Jay read the next sign.

"What about the ‘Southern bush pig’?" he asked. "That’s sexier, right?"

"You really don’t know the answer to that question, do you?"

Jay blushed the color of raw meat. Doug had to look away. An awkward moment passed between them like a cripple.

"At home you feed on cows," said Jay finally. "Cows are sexy?"

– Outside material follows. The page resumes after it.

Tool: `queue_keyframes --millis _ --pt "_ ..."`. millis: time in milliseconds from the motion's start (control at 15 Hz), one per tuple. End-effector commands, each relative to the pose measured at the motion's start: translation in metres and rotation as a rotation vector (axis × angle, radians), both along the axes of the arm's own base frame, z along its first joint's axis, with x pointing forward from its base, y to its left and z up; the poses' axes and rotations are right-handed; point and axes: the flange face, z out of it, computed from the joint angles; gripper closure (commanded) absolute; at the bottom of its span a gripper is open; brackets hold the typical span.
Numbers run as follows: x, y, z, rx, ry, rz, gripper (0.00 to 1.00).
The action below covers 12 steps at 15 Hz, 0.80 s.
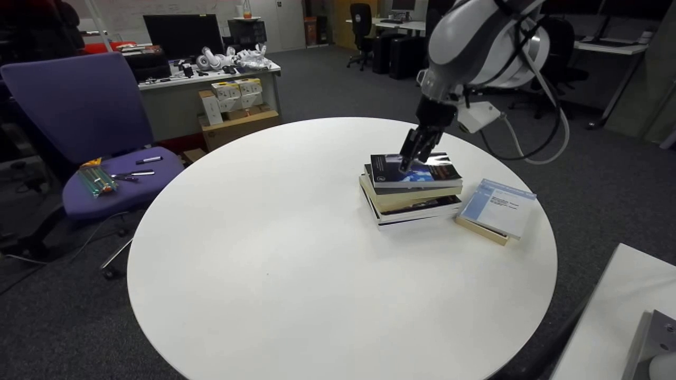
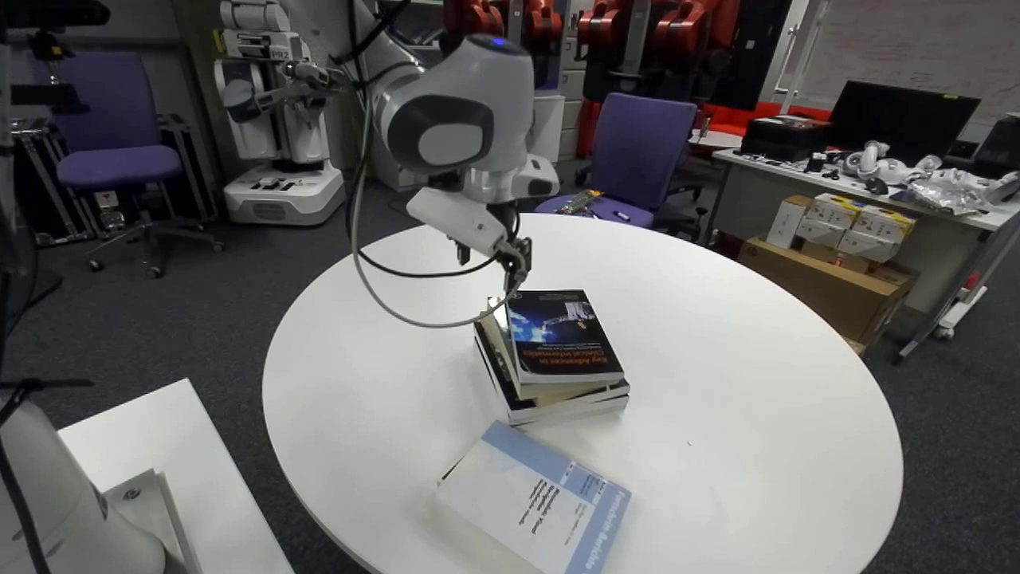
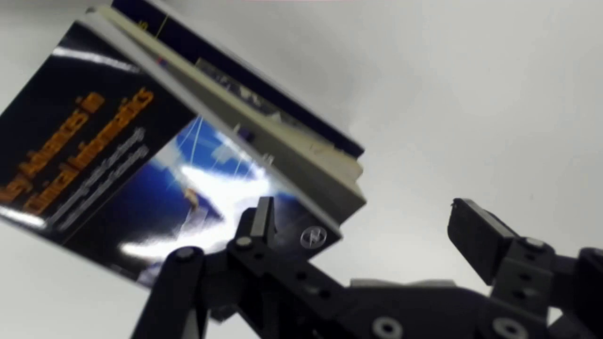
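My gripper [image 3: 362, 201] is open, with nothing held between its fingers. In the wrist view the left finger overlaps the top book [image 3: 94, 141], which has a dark cover, orange title and blue picture; the right finger is over bare white table. Whether the left finger touches the cover, I cannot tell. Both exterior views put the gripper [image 1: 415, 161] just above one end of this top book [image 2: 562, 335]. Beneath it are several stacked books, including a cream-paged book [image 1: 406, 199] and a dark navy one [image 3: 264, 80]. Beside the stack, a blue-and-white book [image 2: 534, 502] lies on a cream-edged book [image 1: 481, 231].
The round white table [image 1: 264, 253] carries both piles. A cable loop [image 2: 374, 299] hangs from the arm near the stack. A purple chair [image 1: 121, 174] with small items stands by the table. The robot's base sits on a white side table [image 2: 183, 446].
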Motion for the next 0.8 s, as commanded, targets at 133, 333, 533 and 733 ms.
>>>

"No, it’s all…In my head the blood drinking is about either romance or food. It’s complicated. The perfect animal…would be, like, a real pretty doe."

"Or a unicorn," said Jay.

"Don’t be stup—" Doug began. "Okay, yes. Or a unicorn. But this zoo doesn’t have any unicorns, and I don’t know if a doe weighs enough. I might kill it."

"A tiger?"

"It might kill me."

"Um," said Jay, casting about for an idea. "Ooh! This way."

"A panda?"

"Sure," said Jay. "It’s at least sexier than those pigs, right? And it’s big and gentle. They’re like huge babies."

"Huge bear-shaped babies." Huge, endangered bear-shaped babies, Doug realized with a pang. But what with all the bamboo-eating and never-mating-in-captivity, he thought they might be endangered because they were just kind of stupid.

"Yeah, but they’re not really bears, are they? I think they’re more closely related to the raccoon or something," said Jay, but he didn’t look sure.

The raccoon comment was undoubtedly meant to reassure Doug, but it only made him think of rabies and bandit faces and those sharply determined little hands. He leaned forward, his stomach against the railing, and searched the enclosure.

"I don’t see it," he said.

"They probably have someplace in there where she stays at night," Jay said, pointing to a sort of cave opening in the back wall.